Anti-viral efficacy of semi-synthesized CsA analogs against A/WSN/33 (H1N1) virus, and their cytotoxicity. (A) Anti-viral efficacy was evaluated with plaque reduction assay. All compounds were tested at 10 μM, and compounds (14) and (19) displayed severe cytopathic effect after 48 hours at 10 μM and no cells remained on the dishes. *, p<0.05; **, p<0.01; ***, p<0.001 in two-tail t-test when compared with No Drug condition. (B) Cytotoxicity of CsA (1) and its analogs. The cytotoxicity of compounds was evaluated using the neutral red uptake assay.

Figure 6

Summary of structure–activity relationships of CsA.

Figure 7

Anti-viral efficacy of CypA inhibitor TMN355 (2) against clinically isolated influenza A and B viruses in plaque assays. 10 μM TMN355 (2) were applied to overlay media after infection with virus. TMN355 (2) is a known CypA inhibitor.

Figure 8

Time-of-addition experiments. Cells were infected with A/WSN/33 (H1N1) virus at −2 hour time point; viruses were first incubate at 4°C for 1 hour for attachment, then at 37°C for 1 hour for virus entry. At time point 0 hour, cells were washed with PBS buffer and progeny viruses were harvested at 12 hours post infection.

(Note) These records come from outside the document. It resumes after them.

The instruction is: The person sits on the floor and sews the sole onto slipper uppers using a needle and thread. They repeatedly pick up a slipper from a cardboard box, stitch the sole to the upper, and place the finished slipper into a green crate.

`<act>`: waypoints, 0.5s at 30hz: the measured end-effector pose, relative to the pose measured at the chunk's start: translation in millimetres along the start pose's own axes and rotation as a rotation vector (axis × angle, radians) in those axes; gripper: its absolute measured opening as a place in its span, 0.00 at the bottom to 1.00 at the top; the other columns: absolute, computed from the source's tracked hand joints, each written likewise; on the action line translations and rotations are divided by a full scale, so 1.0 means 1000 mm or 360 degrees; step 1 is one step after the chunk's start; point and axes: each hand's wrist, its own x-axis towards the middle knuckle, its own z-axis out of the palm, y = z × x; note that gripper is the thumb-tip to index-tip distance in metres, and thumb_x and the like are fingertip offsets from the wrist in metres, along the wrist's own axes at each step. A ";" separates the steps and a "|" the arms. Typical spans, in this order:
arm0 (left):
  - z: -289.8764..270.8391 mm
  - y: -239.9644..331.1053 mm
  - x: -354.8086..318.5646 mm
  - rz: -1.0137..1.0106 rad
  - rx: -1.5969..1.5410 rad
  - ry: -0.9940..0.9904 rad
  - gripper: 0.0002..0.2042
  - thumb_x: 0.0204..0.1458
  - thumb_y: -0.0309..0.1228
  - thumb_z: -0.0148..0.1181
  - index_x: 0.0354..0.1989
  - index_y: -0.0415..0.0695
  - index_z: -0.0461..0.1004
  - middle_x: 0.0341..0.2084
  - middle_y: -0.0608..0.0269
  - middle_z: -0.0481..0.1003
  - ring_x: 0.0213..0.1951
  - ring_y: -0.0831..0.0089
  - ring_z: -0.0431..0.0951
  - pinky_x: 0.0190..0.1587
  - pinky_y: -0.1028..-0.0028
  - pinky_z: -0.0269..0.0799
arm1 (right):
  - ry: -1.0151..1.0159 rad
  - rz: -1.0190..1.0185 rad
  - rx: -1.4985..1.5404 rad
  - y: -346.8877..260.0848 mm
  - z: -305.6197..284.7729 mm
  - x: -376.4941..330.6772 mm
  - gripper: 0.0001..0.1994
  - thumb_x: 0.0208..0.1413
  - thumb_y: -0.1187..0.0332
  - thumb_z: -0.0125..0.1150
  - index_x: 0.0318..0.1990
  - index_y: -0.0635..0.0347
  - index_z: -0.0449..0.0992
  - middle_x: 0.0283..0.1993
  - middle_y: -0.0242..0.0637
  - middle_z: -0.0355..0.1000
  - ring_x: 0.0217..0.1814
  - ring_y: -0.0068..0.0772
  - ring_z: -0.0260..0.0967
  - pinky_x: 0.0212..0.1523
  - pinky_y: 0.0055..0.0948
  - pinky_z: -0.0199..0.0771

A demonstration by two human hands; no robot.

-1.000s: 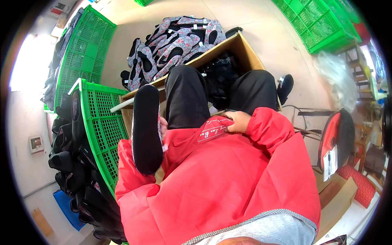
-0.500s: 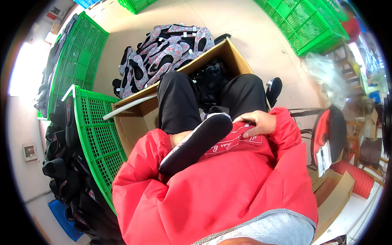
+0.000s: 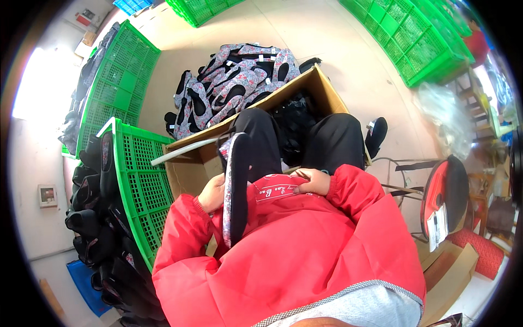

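Note:
My left hand grips a cloth shoe from its left side. The shoe stands almost upright above my lap, its black sole facing right and its floral upper partly showing on the left. Some of my left fingers are hidden behind it. My right hand is closed on the edge of the red cloth across my lap, which bears white print. Beyond my knees, a heap of floral shoes with black soles lies on the floor.
An open cardboard box with black material inside stands around my legs. At left are green crates and many dark shoes. A single shoe lies right of the box, near a stool. More green crates stand far right.
My left hand has moved left and swung the shoe from a slant across my lap to nearly upright. My right hand has shifted slightly left and still holds the red cloth. The whole view has shifted.

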 end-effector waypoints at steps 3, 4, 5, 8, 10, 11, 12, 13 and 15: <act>-0.003 0.002 -0.007 -0.0129 -0.0099 0.0406 0.14 0.63 0.22 0.45 0.56 0.36 0.69 0.34 0.56 0.79 0.29 0.75 0.78 0.31 0.78 0.76 | -0.0106 0.0072 0.0289 -0.022 -0.009 -0.011 0.22 0.52 0.71 0.69 0.55 0.64 0.72 0.48 0.33 0.75 0.50 0.22 0.70 0.55 0.24 0.69; -0.004 0.001 -0.004 -0.0036 0.0012 0.0475 0.14 0.63 0.23 0.45 0.55 0.36 0.69 0.33 0.57 0.79 0.28 0.76 0.78 0.30 0.78 0.76 | -0.0133 0.0110 0.0388 -0.024 -0.012 -0.014 0.21 0.53 0.72 0.68 0.54 0.64 0.72 0.47 0.32 0.76 0.48 0.22 0.71 0.54 0.24 0.69; -0.006 -0.002 -0.002 0.0057 0.0123 0.0543 0.13 0.63 0.23 0.45 0.53 0.37 0.70 0.31 0.57 0.79 0.27 0.76 0.78 0.29 0.79 0.76 | -0.0095 0.0117 0.0317 -0.024 -0.013 -0.014 0.21 0.52 0.70 0.68 0.54 0.63 0.72 0.46 0.34 0.76 0.47 0.23 0.72 0.54 0.25 0.69; -0.009 0.003 0.013 0.0507 0.1115 0.0646 0.15 0.57 0.28 0.53 0.52 0.37 0.71 0.27 0.43 0.78 0.28 0.51 0.79 0.34 0.62 0.73 | 0.0333 0.0262 -0.0649 0.003 -0.023 0.002 0.23 0.51 0.66 0.69 0.54 0.60 0.73 0.45 0.39 0.77 0.47 0.28 0.74 0.54 0.27 0.69; 0.004 0.010 0.020 0.0456 0.1758 0.0858 0.19 0.56 0.30 0.52 0.56 0.38 0.68 0.26 0.40 0.76 0.30 0.44 0.77 0.33 0.55 0.72 | 0.0481 0.0011 -0.0857 0.008 -0.024 0.003 0.24 0.50 0.61 0.69 0.54 0.58 0.73 0.45 0.44 0.76 0.47 0.37 0.74 0.52 0.30 0.70; 0.014 0.017 0.022 0.0398 0.1977 0.0867 0.21 0.57 0.31 0.52 0.59 0.39 0.66 0.25 0.42 0.76 0.28 0.46 0.77 0.33 0.53 0.71 | 0.0510 -0.0102 -0.0887 -0.005 -0.023 0.000 0.24 0.50 0.61 0.69 0.54 0.59 0.73 0.46 0.45 0.75 0.47 0.39 0.74 0.52 0.31 0.70; 0.017 0.015 0.025 0.0483 0.2014 0.0879 0.20 0.57 0.32 0.52 0.58 0.40 0.68 0.25 0.44 0.77 0.27 0.47 0.78 0.32 0.55 0.72 | 0.0539 -0.0215 -0.0917 -0.017 -0.023 -0.002 0.24 0.50 0.60 0.69 0.54 0.59 0.73 0.46 0.46 0.75 0.47 0.41 0.74 0.51 0.32 0.71; 0.022 0.018 0.026 0.0479 0.1982 0.0842 0.20 0.58 0.32 0.51 0.58 0.41 0.67 0.27 0.42 0.77 0.30 0.46 0.78 0.34 0.54 0.72 | 0.0617 -0.0159 -0.0765 -0.024 -0.025 -0.002 0.22 0.52 0.65 0.66 0.54 0.61 0.72 0.47 0.43 0.75 0.47 0.35 0.74 0.51 0.29 0.72; 0.032 0.026 0.024 0.0453 0.1970 0.0767 0.19 0.59 0.33 0.51 0.58 0.41 0.67 0.29 0.42 0.77 0.33 0.46 0.78 0.36 0.54 0.72 | 0.0676 -0.0324 -0.0333 -0.040 -0.027 0.002 0.17 0.55 0.73 0.62 0.53 0.63 0.73 0.46 0.37 0.75 0.46 0.24 0.73 0.50 0.24 0.72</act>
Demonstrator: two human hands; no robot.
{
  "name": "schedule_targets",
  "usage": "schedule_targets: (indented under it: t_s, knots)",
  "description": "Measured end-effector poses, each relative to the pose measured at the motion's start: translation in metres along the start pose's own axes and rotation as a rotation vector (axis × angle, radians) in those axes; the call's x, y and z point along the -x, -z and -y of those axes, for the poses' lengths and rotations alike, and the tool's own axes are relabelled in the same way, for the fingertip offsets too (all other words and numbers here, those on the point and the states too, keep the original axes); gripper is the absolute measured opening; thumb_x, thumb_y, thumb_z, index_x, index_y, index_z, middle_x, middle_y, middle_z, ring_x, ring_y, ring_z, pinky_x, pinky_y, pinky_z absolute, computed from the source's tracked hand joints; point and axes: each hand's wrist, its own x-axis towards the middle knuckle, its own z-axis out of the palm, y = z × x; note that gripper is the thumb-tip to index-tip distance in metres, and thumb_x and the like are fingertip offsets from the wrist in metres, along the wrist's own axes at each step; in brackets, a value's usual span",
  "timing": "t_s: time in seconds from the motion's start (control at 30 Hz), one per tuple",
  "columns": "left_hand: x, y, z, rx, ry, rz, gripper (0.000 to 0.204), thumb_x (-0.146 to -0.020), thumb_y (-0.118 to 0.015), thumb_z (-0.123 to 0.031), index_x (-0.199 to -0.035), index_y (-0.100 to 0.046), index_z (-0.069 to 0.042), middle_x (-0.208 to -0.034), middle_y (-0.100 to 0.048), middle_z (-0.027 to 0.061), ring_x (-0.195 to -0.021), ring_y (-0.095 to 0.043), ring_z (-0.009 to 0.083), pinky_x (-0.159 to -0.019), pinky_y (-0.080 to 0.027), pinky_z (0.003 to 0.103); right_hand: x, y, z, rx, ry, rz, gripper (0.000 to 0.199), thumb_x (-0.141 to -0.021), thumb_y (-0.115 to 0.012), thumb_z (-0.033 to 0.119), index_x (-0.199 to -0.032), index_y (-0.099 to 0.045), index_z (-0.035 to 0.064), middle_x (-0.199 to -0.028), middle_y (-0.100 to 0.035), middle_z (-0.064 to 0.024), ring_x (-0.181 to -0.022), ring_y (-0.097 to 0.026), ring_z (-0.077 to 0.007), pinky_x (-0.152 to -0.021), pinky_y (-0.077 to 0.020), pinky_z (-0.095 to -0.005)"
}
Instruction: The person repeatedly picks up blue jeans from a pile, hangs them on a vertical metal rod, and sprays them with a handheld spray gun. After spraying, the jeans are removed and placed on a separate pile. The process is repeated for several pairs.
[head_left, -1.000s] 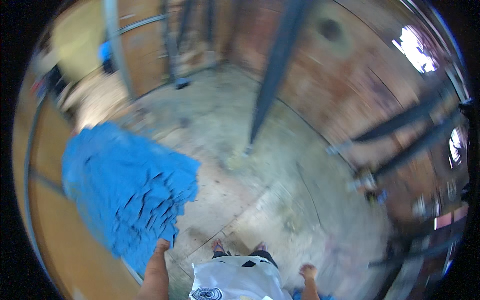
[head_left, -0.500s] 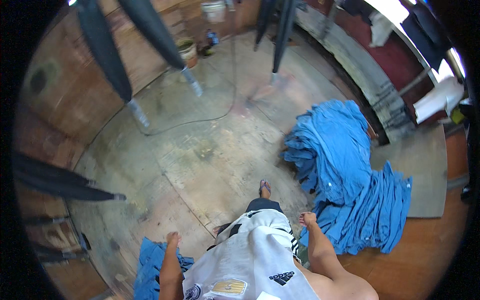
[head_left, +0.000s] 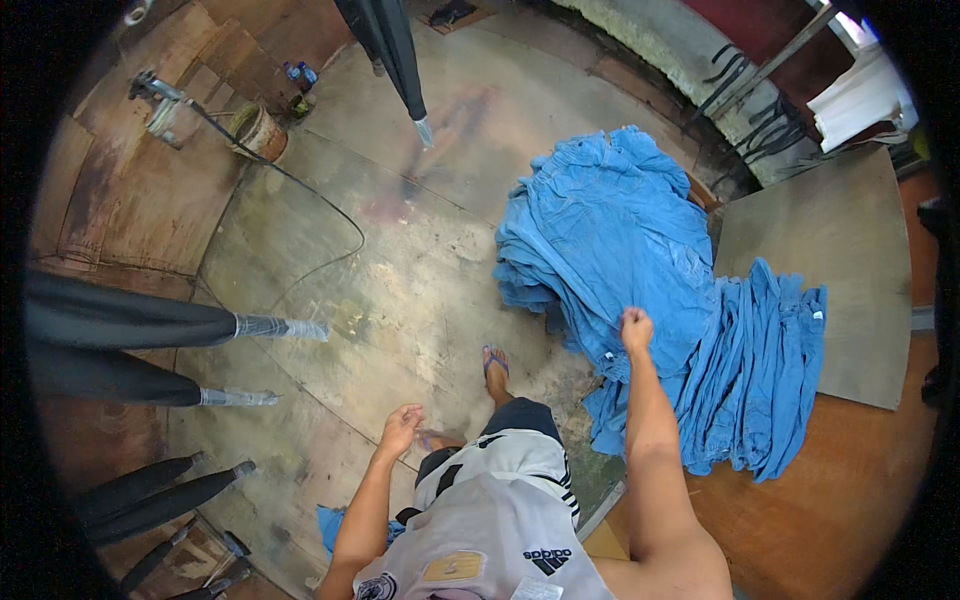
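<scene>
Right hand (head_left: 636, 329): right of centre of the frame, fist closed on a fold of the large heap of blue denim garments (head_left: 620, 240), arm stretched forward from the lower edge.
Left hand (head_left: 400, 430): lower centre-left, fingers loosely spread, holding nothing, hanging over the stained concrete floor (head_left: 400, 270).
Heap of blue denim garments: centre right, spilling from the floor onto a flat grey board (head_left: 840, 250) and, lower right, a brown wooden surface (head_left: 840, 500).
Small blue cloth scrap (head_left: 330, 525): lower left, beside the left forearm.
Round brown bucket (head_left: 262, 130): upper left, with a thin dark cable (head_left: 330, 215) trailing past it.
Sandalled foot (head_left: 495, 362): centre, just beside the heap
</scene>
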Motion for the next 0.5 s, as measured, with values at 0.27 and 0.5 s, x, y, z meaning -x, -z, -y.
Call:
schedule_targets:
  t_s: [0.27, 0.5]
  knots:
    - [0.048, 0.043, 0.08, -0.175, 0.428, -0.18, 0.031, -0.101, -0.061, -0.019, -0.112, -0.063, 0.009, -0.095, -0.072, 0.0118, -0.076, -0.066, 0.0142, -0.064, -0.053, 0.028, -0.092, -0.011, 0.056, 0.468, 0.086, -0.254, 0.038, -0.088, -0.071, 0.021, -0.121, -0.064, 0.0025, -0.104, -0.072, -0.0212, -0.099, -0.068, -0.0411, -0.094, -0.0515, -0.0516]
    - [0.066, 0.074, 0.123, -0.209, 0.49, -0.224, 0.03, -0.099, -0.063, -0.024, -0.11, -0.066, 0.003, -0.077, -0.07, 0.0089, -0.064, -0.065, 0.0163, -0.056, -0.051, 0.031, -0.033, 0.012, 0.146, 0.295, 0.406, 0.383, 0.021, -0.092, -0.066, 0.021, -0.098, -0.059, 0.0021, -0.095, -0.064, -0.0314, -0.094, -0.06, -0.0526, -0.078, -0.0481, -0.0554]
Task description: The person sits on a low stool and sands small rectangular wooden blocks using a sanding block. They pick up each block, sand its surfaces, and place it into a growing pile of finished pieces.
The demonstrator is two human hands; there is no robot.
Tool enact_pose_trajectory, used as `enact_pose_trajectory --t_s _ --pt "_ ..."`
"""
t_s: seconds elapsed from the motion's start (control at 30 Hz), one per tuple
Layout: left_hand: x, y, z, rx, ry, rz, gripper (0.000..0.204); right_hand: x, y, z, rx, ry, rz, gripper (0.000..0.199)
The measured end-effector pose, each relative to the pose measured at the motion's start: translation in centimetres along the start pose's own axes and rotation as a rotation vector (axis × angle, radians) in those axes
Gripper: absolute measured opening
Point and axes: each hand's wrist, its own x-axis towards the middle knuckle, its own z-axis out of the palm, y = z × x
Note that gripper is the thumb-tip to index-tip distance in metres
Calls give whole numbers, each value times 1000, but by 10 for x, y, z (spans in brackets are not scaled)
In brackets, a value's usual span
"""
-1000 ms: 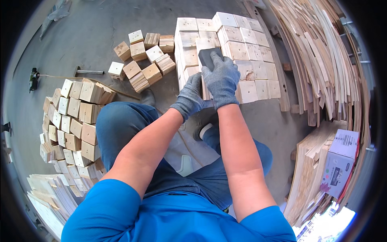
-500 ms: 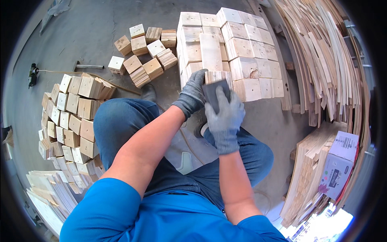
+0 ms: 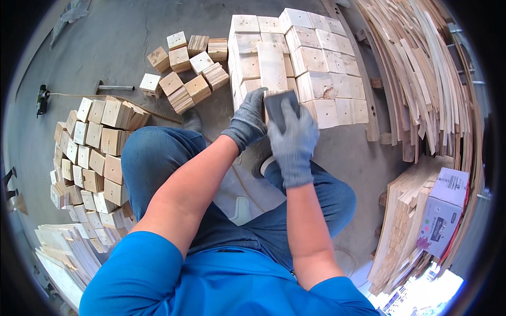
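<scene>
My left hand (image 3: 247,120), in a grey knit glove, grips the side of a wooden block (image 3: 271,92) in front of the large stack. Most of that block is hidden behind a dark grey, flat sanding block (image 3: 275,111). My right hand (image 3: 295,138), gloved too and slightly blurred, is closed on the sanding block and presses it against the near face of the wood. Just beyond both hands, a pale upright-looking board (image 3: 272,63) lies along the stack of wooden blocks (image 3: 321,63).
Loose wooden blocks (image 3: 197,88) lie on the floor left of the stack. A heap of blocks (image 3: 95,152) stands beside my left knee. Long wood strips (image 3: 421,89) line the right side, near a carton (image 3: 444,210). A green-black tool (image 3: 42,100) with a hose lies far left.
My right hand has moved the sanding block slightly up and left over the wooden block, covering more of its layered face. The left hand keeps its grip; the view has shifted slightly.
</scene>
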Motion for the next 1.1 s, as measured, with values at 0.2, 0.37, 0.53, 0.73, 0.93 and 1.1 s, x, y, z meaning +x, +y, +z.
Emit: enact_pose_trajectory --t_s 0.2,0.37,0.53,0.73,0.93,1.1 --pt "-2 -11 6 -132 -1 30 99 -49 6 -3 -13 22 -43 70" --pt "6 10 -5 -82 -158 42 92 19 -4 18 -34 94 -35 64" --pt "7 26 -6 -252 -64 -7 98 101 -12 19 -26 6 52 64" --pt "9 -8 5 -461 -136 -70 99 44 -14 10 -7 -7 -18 66" --pt "-1 14 -5 -87 -13 15 71 -51 1 2 -7 29 -26 68" --pt "3 -28 9 -91 -86 5 94 -11 -7 10 -42 38 -69 68"
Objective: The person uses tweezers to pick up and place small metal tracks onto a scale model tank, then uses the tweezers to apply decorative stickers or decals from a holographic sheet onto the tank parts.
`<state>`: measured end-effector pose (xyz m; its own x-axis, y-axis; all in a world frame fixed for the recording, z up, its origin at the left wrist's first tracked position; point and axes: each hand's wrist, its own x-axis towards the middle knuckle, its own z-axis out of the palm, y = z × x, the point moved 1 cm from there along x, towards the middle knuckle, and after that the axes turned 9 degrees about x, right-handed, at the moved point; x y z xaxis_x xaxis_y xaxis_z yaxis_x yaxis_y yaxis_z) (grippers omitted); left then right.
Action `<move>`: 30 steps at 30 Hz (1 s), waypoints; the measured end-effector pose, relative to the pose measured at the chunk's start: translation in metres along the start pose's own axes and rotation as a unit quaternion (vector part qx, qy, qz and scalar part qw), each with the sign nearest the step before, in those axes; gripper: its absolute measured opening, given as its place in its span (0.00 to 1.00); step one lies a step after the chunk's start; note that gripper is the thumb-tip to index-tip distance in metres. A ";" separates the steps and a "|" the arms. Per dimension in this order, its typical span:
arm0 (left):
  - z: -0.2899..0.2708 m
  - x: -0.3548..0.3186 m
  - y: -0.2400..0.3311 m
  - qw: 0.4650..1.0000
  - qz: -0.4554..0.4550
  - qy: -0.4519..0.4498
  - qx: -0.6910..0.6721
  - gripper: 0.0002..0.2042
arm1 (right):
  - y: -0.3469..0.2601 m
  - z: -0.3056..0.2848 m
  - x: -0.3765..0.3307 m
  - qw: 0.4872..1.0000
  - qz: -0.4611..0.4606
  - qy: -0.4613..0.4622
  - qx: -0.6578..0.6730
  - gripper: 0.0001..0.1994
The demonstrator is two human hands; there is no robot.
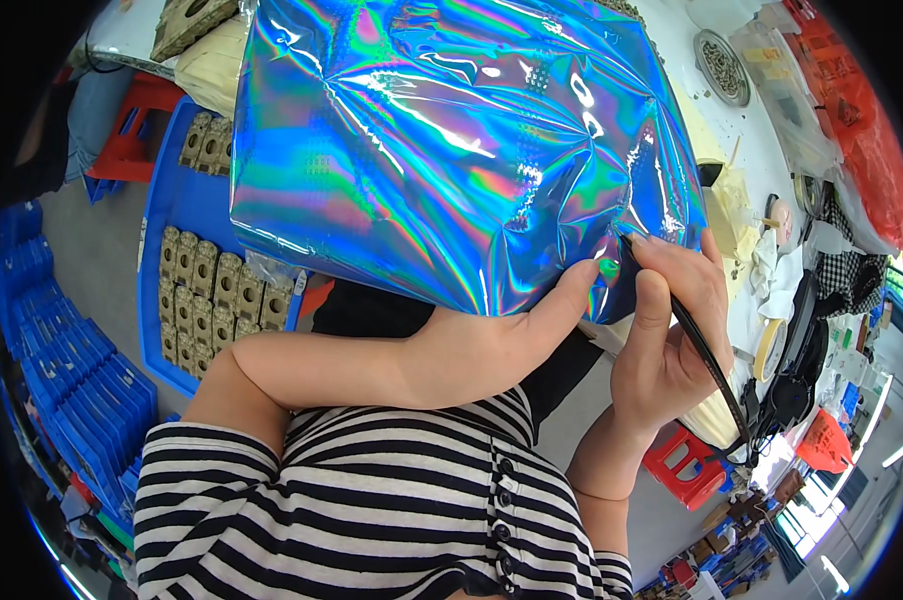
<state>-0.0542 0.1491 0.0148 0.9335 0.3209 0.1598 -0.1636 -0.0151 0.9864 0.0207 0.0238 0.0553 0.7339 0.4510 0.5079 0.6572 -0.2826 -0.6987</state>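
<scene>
Iridescent film (pixel 402 180): shiny blue and creased, spread out before the person's lap, its lower right end at both hands.
Left hand (pixel 497 350): thumb pressing on the film, the other fingers hidden beneath; it looks gripped by the edge.
Right hand (pixel 662 370): clasping a slim black tool (pixel 700 345), tip at the film; touching or not, I can't tell.
Blue tray (pixel 197 195): off to the left, holding rows of brownish pieces (pixel 202 265).
White table (pixel 762 150): rightward, bearing a round metal dish (pixel 699 52).
Blue bins (pixel 87 390): stacked far left.
</scene>
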 end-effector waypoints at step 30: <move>0.002 0.001 0.001 0.999 -0.014 0.019 -0.030 0.15 | 0.000 -0.001 0.001 1.000 0.010 0.025 0.016 0.03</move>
<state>-0.0528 0.1473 0.0156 0.9254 0.3560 0.1298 -0.1577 0.0503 0.9862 0.0218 0.0238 0.0560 0.7549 0.4025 0.5178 0.6372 -0.2635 -0.7242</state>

The titer of harvested virus was determined with plaque assay. (A) Oseltamivir carboxylate time-of addition experiment. Blue arrows show the period in which 1 μM oseltamivir carboxylate is present. (B) CsA (1) time-of-addition experiment. Red arrows show the period in which 6 μM CsA (1) is present.

Figure 9

Influenza minigenome assay. CsA (1) and CsH (5) did not inhibit A/WSN/33 (H1N1) viral polymerase activity. HEK293 cells were transfected with protein expression plasmids for influenza A/WSN/33 virus polymerase subunits PB1, PB2, PA, and nucleoprotein NP. An influenza virus-specific firefly luciferase reporter and a Renilla luciferase expression plasmid were co-transfected. Two hours after transfection, 10 μM nucleozin (21), 6 μM CsA (1), or CsH (5) were added to media. Nucleozin (21) is a known NP inhibitor and was used as a positive control. The firefly luciferase activity was normalized against Renilla luciferase activity. ns, NOT significant; *, p<0.05; **, p<0.01; ***, p<0.001 in two-tail t-test when compared with DMSO condition.